While AI and automation are often seen as ways to fill the gap, there’s one thing that’s being overlooked about knowledge sharing—“the human signal.” The exchanges, from casual tips to shift updates to maintenance workarounds, contain the ground truth of the workflow and the deep, long-term tribal knowledge required to sustain it. Capturing and analyzing this discourse can reduce the skills gap while improving safety, efficiency, and continuity. Notably, 96% of deskless workers in manufacturing report that communication could be significantly improved if we removed the friction of current technology.
Closing the standard work gap
For decades, the most valuable data on the factory floor have been invisible. They aren’t in the ERP or the SCADA system; they’re in the 30-second conversation between a shift supervisor and a line operator. Because our systems fail to capture this spoken ground truth, we’re paying a hidden tax on operational blind spots. Effective knowledge management in manufacturing is crucial for competitiveness, quality, and productivity. Yet many organizations struggle to capture, share, and use knowledge efficiently because screens and keyboards can break the natural workflow. When a worker must put down a tool to interact with a tablet, the natural workflow breaks.
However, by turning voice into data, manufacturers can bridge this gap. AI-enabled systems can detect workflow patterns, spot potential safety risks, and identify inefficiencies that sensors miss before they become costly problems.
Consider a specific scenario: When a 20-year veteran hears a pump vibrating, they know it’s a bearing issue. A new hire just hears noise. If the veteran speaks that observation into a voice-first system, AI can instantly transcribe, tag, and log that observation. That noise becomes a structured maintenance log. Knowledge that once only came from experienced workers can now be shared and leveraged across the organization without the friction of typing.
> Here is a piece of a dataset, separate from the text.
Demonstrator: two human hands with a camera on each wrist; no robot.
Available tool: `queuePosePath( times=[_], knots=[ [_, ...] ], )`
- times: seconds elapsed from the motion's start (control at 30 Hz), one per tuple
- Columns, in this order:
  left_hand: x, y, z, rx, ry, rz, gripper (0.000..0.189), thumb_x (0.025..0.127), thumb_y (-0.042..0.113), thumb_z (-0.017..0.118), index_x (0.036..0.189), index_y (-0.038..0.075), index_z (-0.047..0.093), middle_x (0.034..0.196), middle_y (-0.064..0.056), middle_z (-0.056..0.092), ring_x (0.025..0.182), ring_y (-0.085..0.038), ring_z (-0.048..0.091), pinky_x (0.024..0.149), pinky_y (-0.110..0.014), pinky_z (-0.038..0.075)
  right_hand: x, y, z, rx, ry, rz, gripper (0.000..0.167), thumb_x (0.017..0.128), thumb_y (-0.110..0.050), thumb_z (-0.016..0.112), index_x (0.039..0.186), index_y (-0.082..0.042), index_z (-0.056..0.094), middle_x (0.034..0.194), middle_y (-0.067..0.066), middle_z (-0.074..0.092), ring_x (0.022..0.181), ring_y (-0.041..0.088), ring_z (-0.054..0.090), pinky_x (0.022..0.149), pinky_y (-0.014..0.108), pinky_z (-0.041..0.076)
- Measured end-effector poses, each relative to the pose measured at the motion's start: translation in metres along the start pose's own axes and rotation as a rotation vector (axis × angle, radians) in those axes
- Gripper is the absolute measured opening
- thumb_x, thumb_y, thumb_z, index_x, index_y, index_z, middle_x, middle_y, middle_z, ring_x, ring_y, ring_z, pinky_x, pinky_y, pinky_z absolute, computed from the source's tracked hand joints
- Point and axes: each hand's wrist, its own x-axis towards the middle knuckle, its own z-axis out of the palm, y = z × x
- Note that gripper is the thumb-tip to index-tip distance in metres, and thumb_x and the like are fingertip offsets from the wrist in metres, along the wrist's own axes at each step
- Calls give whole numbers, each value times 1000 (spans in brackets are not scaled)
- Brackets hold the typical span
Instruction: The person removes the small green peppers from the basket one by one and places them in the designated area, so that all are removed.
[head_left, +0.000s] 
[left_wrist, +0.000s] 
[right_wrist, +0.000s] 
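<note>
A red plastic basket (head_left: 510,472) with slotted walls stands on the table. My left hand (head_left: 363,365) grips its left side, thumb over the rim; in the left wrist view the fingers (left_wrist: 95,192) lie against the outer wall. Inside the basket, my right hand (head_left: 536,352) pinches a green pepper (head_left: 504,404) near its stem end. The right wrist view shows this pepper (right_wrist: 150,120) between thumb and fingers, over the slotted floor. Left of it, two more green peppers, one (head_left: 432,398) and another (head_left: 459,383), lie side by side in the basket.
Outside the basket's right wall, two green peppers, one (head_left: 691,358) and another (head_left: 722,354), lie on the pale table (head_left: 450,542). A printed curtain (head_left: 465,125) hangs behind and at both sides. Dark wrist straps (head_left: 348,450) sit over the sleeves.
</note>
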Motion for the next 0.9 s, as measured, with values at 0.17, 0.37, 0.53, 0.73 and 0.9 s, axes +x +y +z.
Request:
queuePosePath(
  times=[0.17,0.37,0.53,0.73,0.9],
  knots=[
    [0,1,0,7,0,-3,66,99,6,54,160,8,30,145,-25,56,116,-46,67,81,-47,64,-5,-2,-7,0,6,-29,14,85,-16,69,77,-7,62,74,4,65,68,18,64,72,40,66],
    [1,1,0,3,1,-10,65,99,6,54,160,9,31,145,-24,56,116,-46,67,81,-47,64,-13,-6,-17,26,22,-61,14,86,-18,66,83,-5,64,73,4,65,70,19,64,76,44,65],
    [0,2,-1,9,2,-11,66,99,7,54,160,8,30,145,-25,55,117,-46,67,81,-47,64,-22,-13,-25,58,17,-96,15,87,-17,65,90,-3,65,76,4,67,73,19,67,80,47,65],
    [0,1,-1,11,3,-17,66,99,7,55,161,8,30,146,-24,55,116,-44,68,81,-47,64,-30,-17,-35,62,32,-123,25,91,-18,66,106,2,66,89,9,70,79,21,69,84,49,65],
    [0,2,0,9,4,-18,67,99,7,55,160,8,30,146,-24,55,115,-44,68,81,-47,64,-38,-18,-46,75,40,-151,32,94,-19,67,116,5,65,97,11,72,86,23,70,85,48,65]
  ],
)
How can modern tools help with manufacturing knowledge sharing?
Modern tools allow manufacturers to turn voice into data. AI can analyze voice to identify safety hazards, efficiency trends, and incident reporting. Transforming audio into a structured data asset preserves insights that were previously lost in passing and difficult to capture. This means a conversation between a machine operator and a maintenance technician can now be recorded, analyzed, and transformed into actionable data that inform process improvements, safety protocols, and employee training.
Intelligent systems can also amplify the value of on-floor communication. Either prescheduled or real-time messages can notify workers of shift adjustments or safety precautions. The broadcasts can also be configured to require acknowledgement from team members, ensuring that critical knowledge is received and acted on. They can also be sent in real time, allowing supervisors to respond immediately to changing conditions or hazards, ultimately creating a safer, more efficient environment while capturing insights.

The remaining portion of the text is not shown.